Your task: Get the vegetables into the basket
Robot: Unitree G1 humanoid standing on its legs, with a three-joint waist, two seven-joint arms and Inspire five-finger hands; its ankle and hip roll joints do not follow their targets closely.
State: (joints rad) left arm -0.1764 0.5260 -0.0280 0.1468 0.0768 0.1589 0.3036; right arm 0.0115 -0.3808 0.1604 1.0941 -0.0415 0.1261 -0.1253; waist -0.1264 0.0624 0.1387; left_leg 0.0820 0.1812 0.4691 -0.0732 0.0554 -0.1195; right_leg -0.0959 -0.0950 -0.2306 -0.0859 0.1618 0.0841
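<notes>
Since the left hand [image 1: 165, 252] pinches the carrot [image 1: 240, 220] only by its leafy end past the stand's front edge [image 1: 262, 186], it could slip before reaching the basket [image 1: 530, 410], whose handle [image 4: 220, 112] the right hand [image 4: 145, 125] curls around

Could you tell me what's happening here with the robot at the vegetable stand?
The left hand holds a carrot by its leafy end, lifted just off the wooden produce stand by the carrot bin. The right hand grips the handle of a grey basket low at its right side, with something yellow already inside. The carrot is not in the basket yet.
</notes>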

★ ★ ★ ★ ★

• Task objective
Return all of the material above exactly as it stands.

• Task response
Your task: Get the vegetables into the basket
Robot: Unitree G1 humanoid standing on its legs, with a three-joint waist, two seven-joint arms and Inspire five-finger hands; its ankle and hip roll joints do not follow their targets closely.
State: (joints rad) left arm -0.1764 0.5260 -0.0280 0.1468 0.0768 0.1589 0.3036; right arm 0.0115 -0.3808 0.1604 1.0941 -0.0415 0.1261 -0.1253; waist -0.1264 0.0624 0.1387; left_leg 0.0820 0.1812 0.4691 -0.0732 0.0554 -0.1195; right_leg -0.0959 -0.0950 -0.2306 -0.0859 0.1618 0.0841
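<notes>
Since the left hand [image 1: 165, 252] pinches the carrot [image 1: 240, 220] only by its leafy end past the stand's front edge [image 1: 262, 186], it could slip before reaching the basket [image 1: 530, 410], whose handle [image 4: 220, 112] the right hand [image 4: 145, 125] curls around

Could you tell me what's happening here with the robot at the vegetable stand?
The left hand holds a carrot by its leafy end, lifted just off the wooden produce stand by the carrot bin. The right hand grips the handle of a grey basket low at its right side, with something yellow already inside. The carrot is not in the basket yet.
</notes>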

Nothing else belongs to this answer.